WORK REQUEST: Everything from the top of the data below through the line with "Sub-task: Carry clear" should be duplicated exactly, and nothing past it.

EXTRACTED INFORMATION:
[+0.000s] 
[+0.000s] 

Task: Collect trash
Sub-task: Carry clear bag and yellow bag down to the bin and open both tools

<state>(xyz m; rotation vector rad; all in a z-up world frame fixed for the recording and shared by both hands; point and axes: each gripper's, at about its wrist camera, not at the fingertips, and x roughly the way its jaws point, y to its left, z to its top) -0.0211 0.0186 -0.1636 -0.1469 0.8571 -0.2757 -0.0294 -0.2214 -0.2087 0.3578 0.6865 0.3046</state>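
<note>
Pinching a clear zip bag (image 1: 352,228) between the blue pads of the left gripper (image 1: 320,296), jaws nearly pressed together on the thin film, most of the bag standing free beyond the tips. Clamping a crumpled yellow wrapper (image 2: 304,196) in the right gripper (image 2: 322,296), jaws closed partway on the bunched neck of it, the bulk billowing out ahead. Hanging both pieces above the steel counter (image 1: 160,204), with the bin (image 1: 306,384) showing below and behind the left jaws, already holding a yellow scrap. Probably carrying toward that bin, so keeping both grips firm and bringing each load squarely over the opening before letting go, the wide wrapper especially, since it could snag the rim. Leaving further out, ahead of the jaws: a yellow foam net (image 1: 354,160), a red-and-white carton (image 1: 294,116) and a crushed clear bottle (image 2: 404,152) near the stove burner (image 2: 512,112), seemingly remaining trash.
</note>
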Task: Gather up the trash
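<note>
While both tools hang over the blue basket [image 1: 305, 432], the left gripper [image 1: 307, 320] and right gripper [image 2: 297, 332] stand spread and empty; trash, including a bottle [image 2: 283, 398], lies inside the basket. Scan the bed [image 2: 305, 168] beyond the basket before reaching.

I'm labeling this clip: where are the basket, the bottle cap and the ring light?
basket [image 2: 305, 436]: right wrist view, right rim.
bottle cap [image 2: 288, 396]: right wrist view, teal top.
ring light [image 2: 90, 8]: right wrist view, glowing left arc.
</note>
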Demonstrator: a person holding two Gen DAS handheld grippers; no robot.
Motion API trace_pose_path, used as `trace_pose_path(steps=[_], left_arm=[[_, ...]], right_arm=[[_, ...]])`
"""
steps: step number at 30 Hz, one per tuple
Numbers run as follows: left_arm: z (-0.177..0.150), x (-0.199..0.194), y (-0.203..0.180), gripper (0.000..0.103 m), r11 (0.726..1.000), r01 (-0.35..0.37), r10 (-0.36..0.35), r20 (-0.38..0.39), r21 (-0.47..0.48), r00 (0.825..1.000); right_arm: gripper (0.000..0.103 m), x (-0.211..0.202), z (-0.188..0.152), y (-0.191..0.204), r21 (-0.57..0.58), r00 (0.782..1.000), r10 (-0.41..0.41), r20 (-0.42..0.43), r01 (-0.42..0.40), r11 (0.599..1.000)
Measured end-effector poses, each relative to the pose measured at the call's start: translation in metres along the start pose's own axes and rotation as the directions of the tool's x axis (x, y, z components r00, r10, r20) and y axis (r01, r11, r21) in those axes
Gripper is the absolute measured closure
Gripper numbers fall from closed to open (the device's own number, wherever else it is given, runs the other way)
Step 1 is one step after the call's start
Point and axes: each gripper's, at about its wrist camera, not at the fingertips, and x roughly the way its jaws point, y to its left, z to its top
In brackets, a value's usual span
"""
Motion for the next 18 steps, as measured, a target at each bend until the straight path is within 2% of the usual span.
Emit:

COMPLETED EXERCISE:
[+0.000s] 
[+0.000s] 

Task: Collect trash
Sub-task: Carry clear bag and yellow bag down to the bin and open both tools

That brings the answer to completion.